Сперва он даже не узнал ее. В мокрой шали на голове, с прилипшими к лицу прядями волос, по которым струилась вода, Софи была похожа на бродяжку, на мокрую кошку. «Софи!» Ее ледяные руки не разгибались. Он втащил ее в холл, в гостиную – к огню. «Софи, неужели ты шла пешком!» Она не могла говорить; подбородок ее трясся, зубы выбивали громкую дробь. Ответ был и без того ясен. «До чего же ты у меня глупенькая!» – упрекнул он ее с грубоватой нежностью, скрывая страх.

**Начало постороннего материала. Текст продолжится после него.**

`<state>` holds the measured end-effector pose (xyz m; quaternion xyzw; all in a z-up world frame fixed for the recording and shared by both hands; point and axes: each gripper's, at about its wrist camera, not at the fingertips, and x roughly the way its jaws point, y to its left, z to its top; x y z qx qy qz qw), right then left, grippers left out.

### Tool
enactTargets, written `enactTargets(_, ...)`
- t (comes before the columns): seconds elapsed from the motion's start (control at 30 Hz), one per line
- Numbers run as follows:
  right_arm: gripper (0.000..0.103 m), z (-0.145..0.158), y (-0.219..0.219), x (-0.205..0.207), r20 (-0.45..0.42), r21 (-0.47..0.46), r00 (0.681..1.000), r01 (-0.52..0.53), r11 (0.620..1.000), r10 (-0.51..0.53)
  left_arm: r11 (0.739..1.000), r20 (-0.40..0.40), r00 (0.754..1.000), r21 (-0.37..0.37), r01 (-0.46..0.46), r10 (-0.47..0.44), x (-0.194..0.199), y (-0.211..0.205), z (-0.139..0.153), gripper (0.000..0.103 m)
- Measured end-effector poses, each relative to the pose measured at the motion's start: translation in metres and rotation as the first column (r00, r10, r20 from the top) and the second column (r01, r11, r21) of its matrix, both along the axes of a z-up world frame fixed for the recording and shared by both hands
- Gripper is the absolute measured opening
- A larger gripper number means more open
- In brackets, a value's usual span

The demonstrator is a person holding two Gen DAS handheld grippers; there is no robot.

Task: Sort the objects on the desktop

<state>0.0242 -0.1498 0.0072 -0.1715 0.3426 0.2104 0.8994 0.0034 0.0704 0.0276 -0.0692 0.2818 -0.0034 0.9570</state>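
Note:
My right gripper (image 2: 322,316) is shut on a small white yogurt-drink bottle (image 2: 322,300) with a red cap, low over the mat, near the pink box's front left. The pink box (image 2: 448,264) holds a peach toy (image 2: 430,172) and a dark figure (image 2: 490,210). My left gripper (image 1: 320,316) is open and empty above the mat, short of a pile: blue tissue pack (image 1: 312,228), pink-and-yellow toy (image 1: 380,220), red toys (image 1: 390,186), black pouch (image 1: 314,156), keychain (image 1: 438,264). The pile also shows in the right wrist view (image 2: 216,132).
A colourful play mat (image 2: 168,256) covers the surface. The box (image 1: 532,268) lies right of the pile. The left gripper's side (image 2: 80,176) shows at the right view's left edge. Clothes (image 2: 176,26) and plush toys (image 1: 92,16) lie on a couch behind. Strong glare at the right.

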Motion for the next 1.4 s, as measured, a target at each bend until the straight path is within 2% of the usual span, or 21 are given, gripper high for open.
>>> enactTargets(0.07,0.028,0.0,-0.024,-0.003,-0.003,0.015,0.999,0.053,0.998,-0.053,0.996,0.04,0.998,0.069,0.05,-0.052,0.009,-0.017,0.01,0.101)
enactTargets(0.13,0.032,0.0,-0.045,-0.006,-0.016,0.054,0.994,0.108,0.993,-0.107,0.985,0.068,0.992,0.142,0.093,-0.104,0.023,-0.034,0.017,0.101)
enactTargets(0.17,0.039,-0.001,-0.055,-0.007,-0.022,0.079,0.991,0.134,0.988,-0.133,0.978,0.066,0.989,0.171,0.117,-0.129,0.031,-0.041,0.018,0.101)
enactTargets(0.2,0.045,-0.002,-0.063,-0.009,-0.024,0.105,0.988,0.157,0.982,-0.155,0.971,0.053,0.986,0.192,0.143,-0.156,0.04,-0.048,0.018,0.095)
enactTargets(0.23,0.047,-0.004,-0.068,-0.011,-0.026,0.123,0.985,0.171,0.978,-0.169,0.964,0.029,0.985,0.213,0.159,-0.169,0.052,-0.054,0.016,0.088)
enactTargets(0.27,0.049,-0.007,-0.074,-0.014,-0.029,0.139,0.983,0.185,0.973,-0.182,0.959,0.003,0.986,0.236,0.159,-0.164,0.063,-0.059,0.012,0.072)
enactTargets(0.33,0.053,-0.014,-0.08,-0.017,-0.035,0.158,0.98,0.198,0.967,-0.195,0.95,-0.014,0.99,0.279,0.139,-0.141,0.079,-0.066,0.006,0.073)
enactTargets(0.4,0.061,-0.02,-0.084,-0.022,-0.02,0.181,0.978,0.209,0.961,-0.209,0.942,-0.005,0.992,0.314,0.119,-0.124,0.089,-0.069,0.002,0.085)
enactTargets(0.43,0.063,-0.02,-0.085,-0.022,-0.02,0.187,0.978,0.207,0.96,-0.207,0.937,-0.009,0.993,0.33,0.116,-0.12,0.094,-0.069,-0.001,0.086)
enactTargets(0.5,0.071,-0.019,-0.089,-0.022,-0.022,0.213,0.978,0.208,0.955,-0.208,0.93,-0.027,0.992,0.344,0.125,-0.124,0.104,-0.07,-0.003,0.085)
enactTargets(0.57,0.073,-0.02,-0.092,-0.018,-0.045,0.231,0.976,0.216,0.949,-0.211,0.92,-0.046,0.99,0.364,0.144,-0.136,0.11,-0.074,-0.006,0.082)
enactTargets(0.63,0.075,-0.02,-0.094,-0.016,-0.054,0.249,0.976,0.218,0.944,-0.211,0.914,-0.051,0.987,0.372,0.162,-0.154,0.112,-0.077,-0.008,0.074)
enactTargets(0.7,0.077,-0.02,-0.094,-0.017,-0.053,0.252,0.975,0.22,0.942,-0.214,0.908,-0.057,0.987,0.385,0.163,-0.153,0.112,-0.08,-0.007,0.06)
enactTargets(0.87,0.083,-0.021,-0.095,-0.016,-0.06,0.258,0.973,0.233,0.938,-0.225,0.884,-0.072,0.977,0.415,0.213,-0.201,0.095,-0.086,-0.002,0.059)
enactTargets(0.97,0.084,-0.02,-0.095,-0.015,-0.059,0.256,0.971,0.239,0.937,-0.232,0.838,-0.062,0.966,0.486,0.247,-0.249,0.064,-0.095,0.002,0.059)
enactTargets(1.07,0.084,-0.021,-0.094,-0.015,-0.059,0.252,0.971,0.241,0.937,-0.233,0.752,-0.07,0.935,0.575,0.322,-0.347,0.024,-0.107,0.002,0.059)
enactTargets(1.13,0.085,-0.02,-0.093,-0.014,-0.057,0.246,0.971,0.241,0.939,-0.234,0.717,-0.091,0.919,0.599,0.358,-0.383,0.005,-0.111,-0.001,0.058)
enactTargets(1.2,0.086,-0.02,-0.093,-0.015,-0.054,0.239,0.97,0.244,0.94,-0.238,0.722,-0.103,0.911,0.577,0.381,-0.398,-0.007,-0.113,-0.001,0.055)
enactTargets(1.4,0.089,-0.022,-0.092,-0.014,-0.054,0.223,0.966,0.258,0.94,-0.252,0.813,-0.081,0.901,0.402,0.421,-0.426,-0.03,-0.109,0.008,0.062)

С ее полинявшей от дождя юбки на пол тут же натекла голубоватая лужица. Кон сорвал с нее мокрую шаль и бросил ее на каминную решетку, повернул спиной и стал расстегивать платье. Влажная спина была ледяной и синевато-белой; он пытался растирать ее одной рукой, а другой продолжал снимать одежду: платье, шемизетку, корсет, туфли, чулки – все насквозь мокрое и тяжелое. «Оставайся тут», – велел он, заворачивая ее в одеяло и усаживая в кресло, которое придвинул ближе к огню. Подумав, он положил ее босые ноги на подушку и бросился к двери за горячим чаем, потом вспомнил о своей только что принесенной чашке. «Пей!» – приказал он, протягивая ей чай. Но окоченевшие пальцы не держали чашку. Он поднес ее к синеватым губам Софи, испуганно глядя, как ее сотрясает крупная дрожь. Он помог ей выпить весь чай, разворошил поленья в камине, так что пламя, вопреки случившемуся, весело вспыхнуло, разбрасывая искры. «Я принесу»ще одеяла", – озабоченно сказал он и торопливо направился к двери, но на полдороге остановился. «Нет! Нужно ванну, горячую ванну. Я согрею воду. Да, и бренди, принесу бутылку». На ее покрасневшем от ветра лице темнели огромные испуганные глаза. Она не произнесла еще ни слова, но в этом не было необходимости; он и так знал, о чем она думает. Его одолевала та же мысль, но он вышел из комнаты, так ничего, не сказав о ребенке.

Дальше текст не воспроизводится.